_Stored items_:
--
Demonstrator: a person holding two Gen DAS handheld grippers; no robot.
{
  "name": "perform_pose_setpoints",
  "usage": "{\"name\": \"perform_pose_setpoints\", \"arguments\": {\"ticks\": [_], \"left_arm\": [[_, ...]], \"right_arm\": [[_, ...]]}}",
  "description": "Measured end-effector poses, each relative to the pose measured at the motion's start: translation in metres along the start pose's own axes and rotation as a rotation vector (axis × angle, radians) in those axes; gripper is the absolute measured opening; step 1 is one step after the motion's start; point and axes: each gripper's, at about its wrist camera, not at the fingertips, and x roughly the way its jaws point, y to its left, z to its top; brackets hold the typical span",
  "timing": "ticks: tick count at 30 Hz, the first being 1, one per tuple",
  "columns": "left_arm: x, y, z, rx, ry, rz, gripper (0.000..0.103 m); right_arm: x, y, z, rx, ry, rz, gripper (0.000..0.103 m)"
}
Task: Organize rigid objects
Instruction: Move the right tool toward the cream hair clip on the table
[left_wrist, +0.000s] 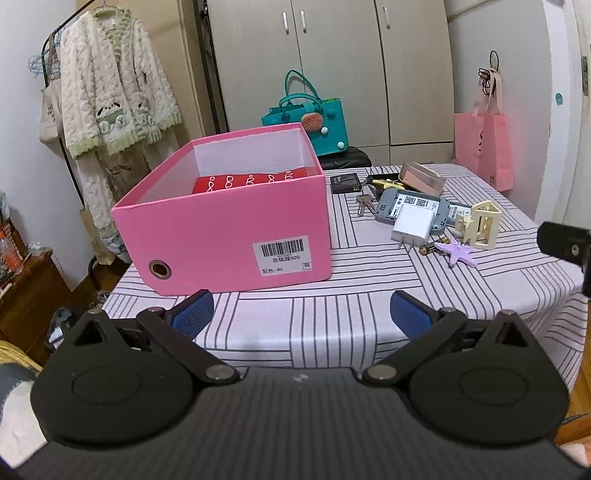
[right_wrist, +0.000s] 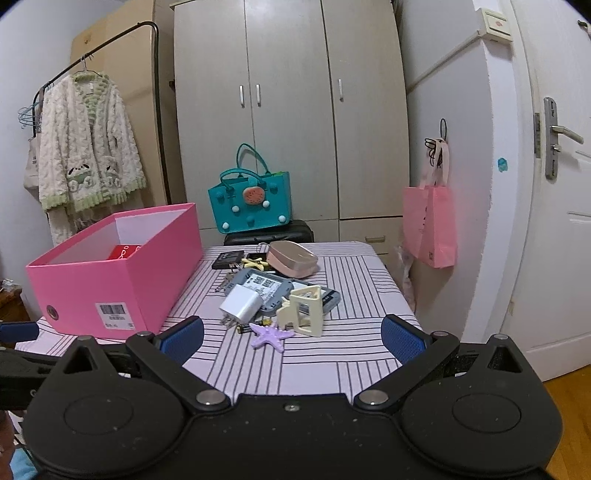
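Note:
An open pink box (left_wrist: 236, 229) (right_wrist: 110, 280) stands on the left of the striped table, with a red item (left_wrist: 251, 181) inside. To its right lies a cluster: white charger (left_wrist: 412, 223) (right_wrist: 242, 304), grey device (left_wrist: 417, 205) (right_wrist: 266, 286), cream plastic stand (left_wrist: 480, 225) (right_wrist: 304, 310), purple starfish (left_wrist: 458, 253) (right_wrist: 271, 336), battery (left_wrist: 428, 249), keys (left_wrist: 364, 203), black pack (left_wrist: 345, 182) and pink case (left_wrist: 423, 177) (right_wrist: 291, 258). My left gripper (left_wrist: 301, 317) is open and empty before the box. My right gripper (right_wrist: 293, 339) is open and empty, near the starfish.
The table (left_wrist: 332, 317) has a striped cloth, with its front edge under both grippers. A teal bag (right_wrist: 251, 199) sits on a black case behind the table. A pink bag (right_wrist: 430, 225) hangs on the right wall. A clothes rack (right_wrist: 88, 155) stands at left.

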Motion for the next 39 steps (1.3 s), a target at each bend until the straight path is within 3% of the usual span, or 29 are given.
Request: {"name": "perform_pose_setpoints", "arguments": {"ticks": [15,24,39], "left_arm": [[0.01,-0.005,0.001,-0.078,0.019,-0.038,0.103],[0.015,-0.015,-0.001,-0.042,0.011,-0.027,0.103],[0.01,-0.013,-0.008,-0.058,-0.076,-0.045,0.103]], "right_arm": [[0.013,-0.013,-0.007,0.011,0.026,-0.001,0.103],[0.015,-0.01,-0.009,-0.025,0.008,0.02,0.103],[0.01,-0.011,-0.01,-0.048,-0.034,0.008,0.103]]}}
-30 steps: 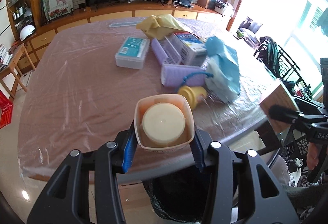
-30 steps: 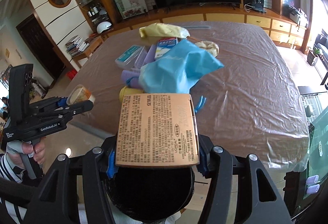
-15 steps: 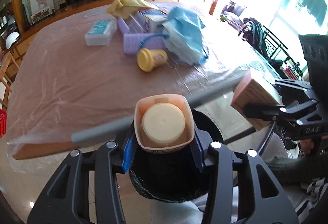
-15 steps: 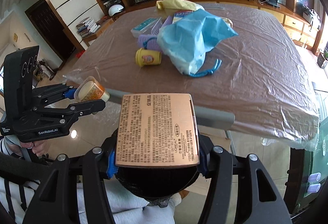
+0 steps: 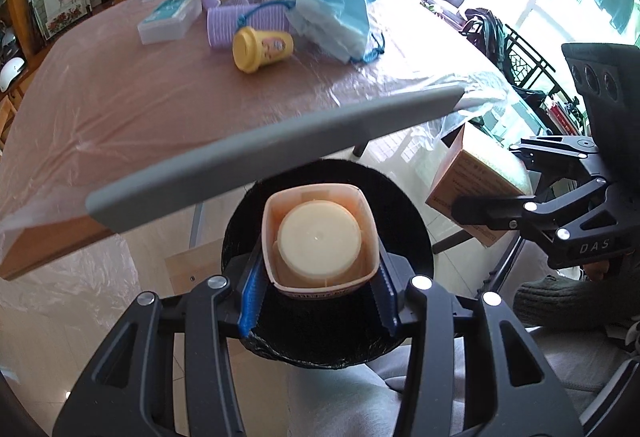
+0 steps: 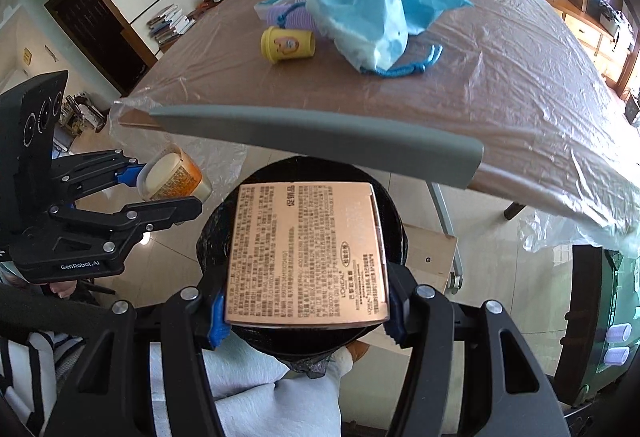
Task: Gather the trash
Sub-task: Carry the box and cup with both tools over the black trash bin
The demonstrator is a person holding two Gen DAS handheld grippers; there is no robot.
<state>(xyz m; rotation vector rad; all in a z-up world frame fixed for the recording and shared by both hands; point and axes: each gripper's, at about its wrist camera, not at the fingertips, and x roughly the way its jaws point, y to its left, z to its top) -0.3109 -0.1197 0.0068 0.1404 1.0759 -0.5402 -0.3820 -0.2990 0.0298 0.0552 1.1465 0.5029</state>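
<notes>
Left wrist view shows our left gripper [image 5: 320, 269] clamping the cup [image 5: 319, 237] above the bin [image 5: 404, 213]; our right gripper [image 6: 306, 311] clamps the box [image 6: 306, 257] there too. We should release each centred over the opening, one after the other.

The mouth of the black bin [image 5: 240, 237] is largely covered by the cup [image 5: 320, 237] gripped in the left tongs [image 5: 318, 287], and in the right wrist view by the carton [image 6: 306, 257] gripped in the right tongs [image 6: 308, 317]. The grey desk edge [image 5: 280, 153] is seen just beyond the bin's far rim, seemingly overhanging it. A desk leg [image 6: 442, 221] and a wooden board [image 6: 428, 257] are found beside the bin. On the desk, clutter is gathered at the far side: yellow cup [image 5: 262, 47], blue bag [image 5: 336, 13], purple basket [image 5: 244, 23]; the near plastic-covered surface is left bare.
</notes>
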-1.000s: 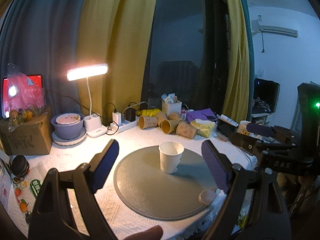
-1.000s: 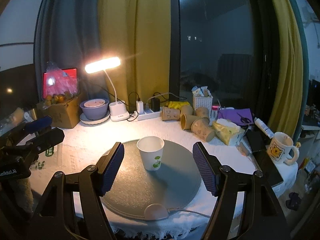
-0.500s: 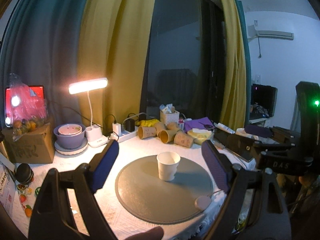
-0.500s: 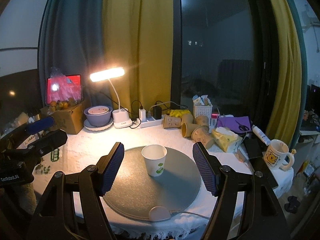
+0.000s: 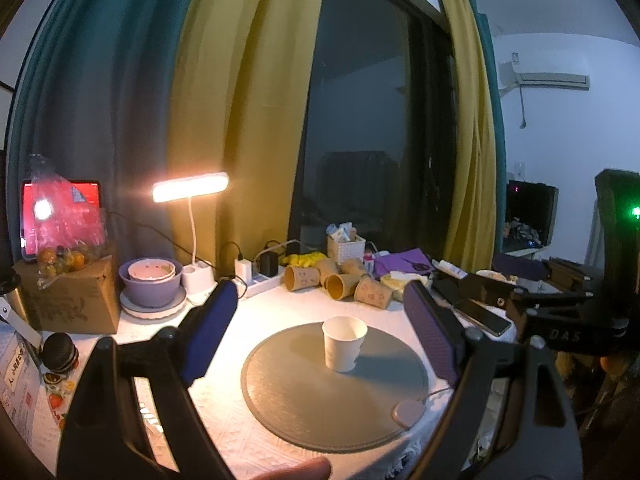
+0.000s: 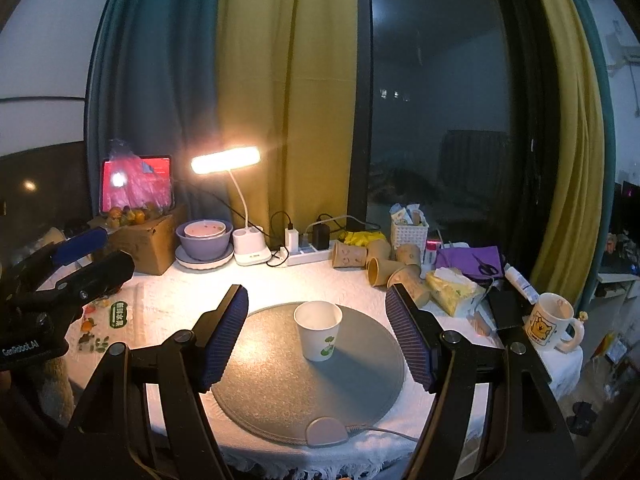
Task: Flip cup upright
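Both grippers have drawn back and risen since a second ago, so the cup (image 6: 318, 330) now looks smaller and farther in each view, while it has not moved on the mat (image 6: 280, 392). It stands upright, mouth up, near the middle of the round grey mat, with its green print facing the right gripper (image 6: 316, 340). The right gripper has its jaws wide apart and holds nothing; the cup is seen between the pads but well beyond them. The left gripper (image 5: 320, 336) is the same: jaws apart, empty, the cup (image 5: 344, 343) far ahead of it. Some brown cups (image 6: 384, 264) lie on their sides at the far edge of the table (image 6: 168, 300), near the lamp (image 6: 240, 208).

I judge the flip is already done, and the step in hand is the retreat. To do it well, keep both grippers spread and pull straight back and up, so no pad brushes the light paper cup, which would tip easily.
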The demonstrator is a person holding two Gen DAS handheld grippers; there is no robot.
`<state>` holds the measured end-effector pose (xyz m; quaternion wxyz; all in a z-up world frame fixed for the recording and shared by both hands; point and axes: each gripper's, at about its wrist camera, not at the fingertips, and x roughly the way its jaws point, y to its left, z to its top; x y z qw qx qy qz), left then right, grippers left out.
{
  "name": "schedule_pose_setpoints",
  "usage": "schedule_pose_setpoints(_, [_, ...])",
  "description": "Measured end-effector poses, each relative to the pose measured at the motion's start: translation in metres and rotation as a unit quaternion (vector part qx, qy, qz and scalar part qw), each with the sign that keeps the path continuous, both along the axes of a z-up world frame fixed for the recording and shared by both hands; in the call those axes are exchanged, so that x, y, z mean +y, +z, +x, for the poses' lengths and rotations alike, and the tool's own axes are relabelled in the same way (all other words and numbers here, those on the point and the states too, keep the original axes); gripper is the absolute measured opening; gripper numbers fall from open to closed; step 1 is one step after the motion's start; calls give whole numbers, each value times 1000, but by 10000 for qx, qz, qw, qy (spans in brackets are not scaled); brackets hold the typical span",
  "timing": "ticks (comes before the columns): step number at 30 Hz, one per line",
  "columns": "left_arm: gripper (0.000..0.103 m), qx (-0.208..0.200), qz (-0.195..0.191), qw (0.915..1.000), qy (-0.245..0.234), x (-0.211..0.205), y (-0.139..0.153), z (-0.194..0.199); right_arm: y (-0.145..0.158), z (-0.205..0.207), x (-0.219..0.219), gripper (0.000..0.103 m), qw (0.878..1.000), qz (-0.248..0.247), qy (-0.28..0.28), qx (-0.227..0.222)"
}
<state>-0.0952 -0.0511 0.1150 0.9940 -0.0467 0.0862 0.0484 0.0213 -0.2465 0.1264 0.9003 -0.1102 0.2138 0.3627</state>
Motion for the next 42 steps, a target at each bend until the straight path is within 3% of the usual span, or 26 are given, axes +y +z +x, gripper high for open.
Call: schedule_pose_setpoints(42, [86, 64, -40, 9999, -79, -6, -1, 3, -9, 1, 2, 74, 9999, -69, 22, 135])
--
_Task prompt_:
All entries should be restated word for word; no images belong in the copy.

_Solution for this exercise_:
Demonstrator: a person holding two Gen DAS handheld grippers; no robot.
{
  "name": "perform_pose_setpoints",
  "usage": "{\"name\": \"perform_pose_setpoints\", \"arguments\": {\"ticks\": [_], \"left_arm\": [[_, ...]], \"right_arm\": [[_, ...]]}}",
  "description": "Measured end-effector poses, each relative to the pose measured at the motion's start: translation in metres along the start pose's own axes and rotation as a rotation vector (axis × angle, radians) in those axes; gripper is the absolute measured opening; step 1 is one step after the motion's start; point and axes: each gripper's, at about its wrist camera, not at the fingertips, and x roughly the way its jaws point, y to its left, z to its top; brackets hold the typical span",
  "timing": "ticks: tick count at 30 Hz, the first being 1, one per tuple",
  "columns": "left_arm: x, y, z, rx, ry, rz, gripper (0.000..0.103 m); right_arm: x, y, z, rx, ry, rz, gripper (0.000..0.103 m)"
}
Task: Organize rigid objects
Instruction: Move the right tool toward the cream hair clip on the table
[left_wrist, +0.000s] 
[right_wrist, +0.000s] 
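Note:
An open pink box (left_wrist: 236, 229) (right_wrist: 110, 280) stands on the left of the striped table, with a red item (left_wrist: 251, 181) inside. To its right lies a cluster: white charger (left_wrist: 412, 223) (right_wrist: 242, 304), grey device (left_wrist: 417, 205) (right_wrist: 266, 286), cream plastic stand (left_wrist: 480, 225) (right_wrist: 304, 310), purple starfish (left_wrist: 458, 253) (right_wrist: 271, 336), battery (left_wrist: 428, 249), keys (left_wrist: 364, 203), black pack (left_wrist: 345, 182) and pink case (left_wrist: 423, 177) (right_wrist: 291, 258). My left gripper (left_wrist: 301, 317) is open and empty before the box. My right gripper (right_wrist: 293, 339) is open and empty, near the starfish.
The table (left_wrist: 332, 317) has a striped cloth, with its front edge under both grippers. A teal bag (right_wrist: 251, 199) sits on a black case behind the table. A pink bag (right_wrist: 430, 225) hangs on the right wall. A clothes rack (right_wrist: 88, 155) stands at left.
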
Motion for the next 39 steps (1.3 s), a target at each bend until the straight path is within 3% of the usual span, or 29 are given.
Request: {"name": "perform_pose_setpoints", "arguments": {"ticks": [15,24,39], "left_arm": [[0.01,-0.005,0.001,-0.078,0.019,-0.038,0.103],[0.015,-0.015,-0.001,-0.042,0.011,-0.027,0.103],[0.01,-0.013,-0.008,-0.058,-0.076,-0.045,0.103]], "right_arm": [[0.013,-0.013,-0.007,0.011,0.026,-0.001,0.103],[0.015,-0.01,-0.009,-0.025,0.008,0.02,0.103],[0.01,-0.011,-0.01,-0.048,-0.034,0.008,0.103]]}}
-30 steps: 
-30 steps: 
-15 steps: 
-15 steps: 
+0 steps: 
+0 steps: 
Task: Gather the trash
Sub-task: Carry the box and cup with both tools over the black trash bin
The demonstrator is a person holding two Gen DAS handheld grippers; there is no robot.
<state>(xyz m; rotation vector rad; all in a z-up world frame fixed for the recording and shared by both hands; point and axes: each gripper's, at about its wrist camera, not at the fingertips, and x roughly the way its jaws point, y to its left, z to its top) -0.3109 -0.1197 0.0068 0.1404 1.0759 -0.5402 -0.3820 -0.2990 0.0298 0.0552 1.1465 0.5029</state>
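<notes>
Left wrist view shows our left gripper [image 5: 320, 269] clamping the cup [image 5: 319, 237] above the bin [image 5: 404, 213]; our right gripper [image 6: 306, 311] clamps the box [image 6: 306, 257] there too. We should release each centred over the opening, one after the other.

The mouth of the black bin [image 5: 240, 237] is largely covered by the cup [image 5: 320, 237] gripped in the left tongs [image 5: 318, 287], and in the right wrist view by the carton [image 6: 306, 257] gripped in the right tongs [image 6: 308, 317]. The grey desk edge [image 5: 280, 153] is seen just beyond the bin's far rim, seemingly overhanging it. A desk leg [image 6: 442, 221] and a wooden board [image 6: 428, 257] are found beside the bin. On the desk, clutter is gathered at the far side: yellow cup [image 5: 262, 47], blue bag [image 5: 336, 13], purple basket [image 5: 244, 23]; the near plastic-covered surface is left bare.
</notes>
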-1.000s: 
-1.000s: 
-0.500s: 
-0.500s: 
+0.000s: 
+0.000s: 
Task: Flip cup upright
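Both grippers have drawn back and risen since a second ago, so the cup (image 6: 318, 330) now looks smaller and farther in each view, while it has not moved on the mat (image 6: 280, 392). It stands upright, mouth up, near the middle of the round grey mat, with its green print facing the right gripper (image 6: 316, 340). The right gripper has its jaws wide apart and holds nothing; the cup is seen between the pads but well beyond them. The left gripper (image 5: 320, 336) is the same: jaws apart, empty, the cup (image 5: 344, 343) far ahead of it. Some brown cups (image 6: 384, 264) lie on their sides at the far edge of the table (image 6: 168, 300), near the lamp (image 6: 240, 208).

I judge the flip is already done, and the step in hand is the retreat. To do it well, keep both grippers spread and pull straight back and up, so no pad brushes the light paper cup, which would tip easily.
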The demonstrator is a person holding two Gen DAS handheld grippers; there is no robot.
`<state>` holds the measured end-effector pose (xyz m; quaternion wxyz; all in a z-up world frame fixed for the recording and shared by both hands; point and axes: each gripper's, at about its wrist camera, not at the fingertips, and x roughly the way its jaws point, y to its left, z to its top; x y z qw qx qy qz), left then right, grippers left out.
{
  "name": "schedule_pose_setpoints",
  "usage": "schedule_pose_setpoints(_, [_, ...])",
  "description": "Measured end-effector poses, each relative to the pose measured at the motion's start: translation in metres and rotation as a unit quaternion (vector part qx, qy, qz and scalar part qw), each with the sign that keeps the path continuous, both along the axes of a z-up world frame fixed for the recording and shared by both hands; in the call those axes are exchanged, so that x, y, z mean +y, +z, +x, for the poses' lengths and rotations alike, and the tool's own axes are relabelled in the same way (all other words and numbers here, those on the point and the states too, keep the original axes); gripper is the absolute measured opening; gripper numbers fall from open to closed; step 1 is one step after the motion's start; calls give whole numbers, each value times 1000, but by 10000 for qx, qz, qw, qy (spans in brackets are not scaled); brackets hold the typical span",
  "timing": "ticks (comes before the columns): step number at 30 Hz, one per line",
  "columns": "left_arm: gripper (0.000..0.103 m), qx (-0.208..0.200), qz (-0.195..0.191), qw (0.915..1.000), qy (-0.245..0.234), x (-0.211..0.205), y (-0.139..0.153), z (-0.194..0.199); right_arm: y (-0.145..0.158), z (-0.205..0.207), x (-0.219..0.219), gripper (0.000..0.103 m), qw (0.878..1.000), qz (-0.248..0.247), qy (-0.28..0.28), qx (-0.227..0.222)"
}
<state>-0.0952 -0.0511 0.1150 0.9940 -0.0467 0.0862 0.0484 0.0213 -0.2465 0.1264 0.9003 -0.1102 0.2138 0.3627</state>
Motion for the next 42 steps, a target at each bend until the straight path is within 3% of the usual span, or 26 are given, axes +y +z +x, gripper high for open.
Call: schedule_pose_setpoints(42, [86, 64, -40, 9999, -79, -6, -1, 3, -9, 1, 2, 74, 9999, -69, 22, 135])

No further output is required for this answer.